Everyone stilled, Marcus walking to the back of the pack, the spot closer to the bigger vessel they had just moved away from. He extended his arms, and shadows surrounded them. Thick, black shadows covering all the vessel. Vanishing it in darkness, as if it simply wasn’t there.

Hope felt a warm hand on her elbow and knew her mother was there. Her silent way of saying that she had her back. Nina was on her other side. And her blades were already on her hands, ready to attack. If the approaching cellholt didn’t run over them first. She didn’t know if Marcus’ shadows were only thick in shade or also in shape, if they could stop a fast cellholt.

The cellholt passed through the circular opening, connecting both vessels at a sharp speed. From the cellholt, the roixers would have seen a dark circle where an opening to another blue-tinged vessel should have been. But if the roixers hadn’t been looking at the living map on the cabin at that moment… If the roixers hadn’t been looking at the glass side of the vehicle at that moment… Perhaps they could stand a chance.
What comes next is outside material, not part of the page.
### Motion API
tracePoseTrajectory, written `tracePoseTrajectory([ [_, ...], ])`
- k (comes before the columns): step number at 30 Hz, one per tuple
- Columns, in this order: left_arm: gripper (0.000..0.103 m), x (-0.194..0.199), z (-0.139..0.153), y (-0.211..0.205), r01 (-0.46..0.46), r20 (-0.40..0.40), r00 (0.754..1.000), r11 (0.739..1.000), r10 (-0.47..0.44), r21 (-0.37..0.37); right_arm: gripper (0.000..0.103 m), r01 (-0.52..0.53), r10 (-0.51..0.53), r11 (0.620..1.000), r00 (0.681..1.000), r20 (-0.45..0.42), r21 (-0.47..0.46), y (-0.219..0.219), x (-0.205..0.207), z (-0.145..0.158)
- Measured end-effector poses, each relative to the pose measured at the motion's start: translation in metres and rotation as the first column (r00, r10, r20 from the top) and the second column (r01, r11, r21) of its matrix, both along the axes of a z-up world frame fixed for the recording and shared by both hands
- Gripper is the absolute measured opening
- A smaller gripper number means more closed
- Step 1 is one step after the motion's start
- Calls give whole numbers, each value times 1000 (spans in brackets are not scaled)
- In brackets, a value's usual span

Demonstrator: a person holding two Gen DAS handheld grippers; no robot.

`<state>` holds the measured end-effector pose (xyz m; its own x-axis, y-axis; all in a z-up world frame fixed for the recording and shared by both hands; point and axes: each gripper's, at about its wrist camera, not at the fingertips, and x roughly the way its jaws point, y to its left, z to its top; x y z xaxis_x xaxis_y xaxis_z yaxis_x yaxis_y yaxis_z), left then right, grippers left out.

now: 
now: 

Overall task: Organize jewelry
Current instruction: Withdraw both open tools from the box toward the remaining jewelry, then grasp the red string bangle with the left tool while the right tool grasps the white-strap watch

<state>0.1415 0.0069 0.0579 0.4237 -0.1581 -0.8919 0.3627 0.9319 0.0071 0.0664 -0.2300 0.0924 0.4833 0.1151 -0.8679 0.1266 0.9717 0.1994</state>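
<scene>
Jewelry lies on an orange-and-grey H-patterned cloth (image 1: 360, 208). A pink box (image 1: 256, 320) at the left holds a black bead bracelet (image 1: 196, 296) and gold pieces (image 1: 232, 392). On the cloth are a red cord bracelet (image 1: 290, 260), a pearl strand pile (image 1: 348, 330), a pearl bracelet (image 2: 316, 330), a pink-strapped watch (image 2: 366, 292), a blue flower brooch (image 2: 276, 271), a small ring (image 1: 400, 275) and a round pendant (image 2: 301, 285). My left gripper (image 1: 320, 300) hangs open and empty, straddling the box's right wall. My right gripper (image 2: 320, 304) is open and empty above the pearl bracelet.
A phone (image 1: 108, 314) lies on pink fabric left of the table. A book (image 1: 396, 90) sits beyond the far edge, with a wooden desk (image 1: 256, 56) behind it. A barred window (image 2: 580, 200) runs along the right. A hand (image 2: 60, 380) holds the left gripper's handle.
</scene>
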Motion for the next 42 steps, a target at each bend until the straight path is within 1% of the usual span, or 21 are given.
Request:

The noise of the cellholt kept moving farther away, disappearing into nothingness with each second. Marcus took his shadows away, his eyes as severe as one could imagine.

The risk that the roixers had seen the abnormality in the vessels was too great. They could have perfectly seen it and not raised the alarm on purpose, to keep them convinced no one knew where they were. Right at this moment, other cellholts could be heading their way to this precise vessel. They could be organizing a trap based on their current location.

It was paramount that they moved. Fast.

“You have thirty seconds to get your shit together,” Marcus said, his serious voice cutting the surrounding air. “Because then we run, and we don’t stop until we climb that fucking tunnel and get the fuck out of this net.”

35

Lenna

Lenna woke up with a gasp. She did not know how long she had been on her chest. Only that her body was freezing as the stone she was laying upon. She tried to lift her head to see where the Fifth she was, but a stinging pain on her back stopped her from doing so. She groaned as the memories returned to her.

The fucking Organ Mandor had put her here, in this subterranean cell. He had left her half dead. With only five strikes of the red Lawful Stab. Lenna was utterly disappointed at her reaction. At not being able to endure the strikes with a smile that would have pissed him off even more. Even if that might have been counterproductive.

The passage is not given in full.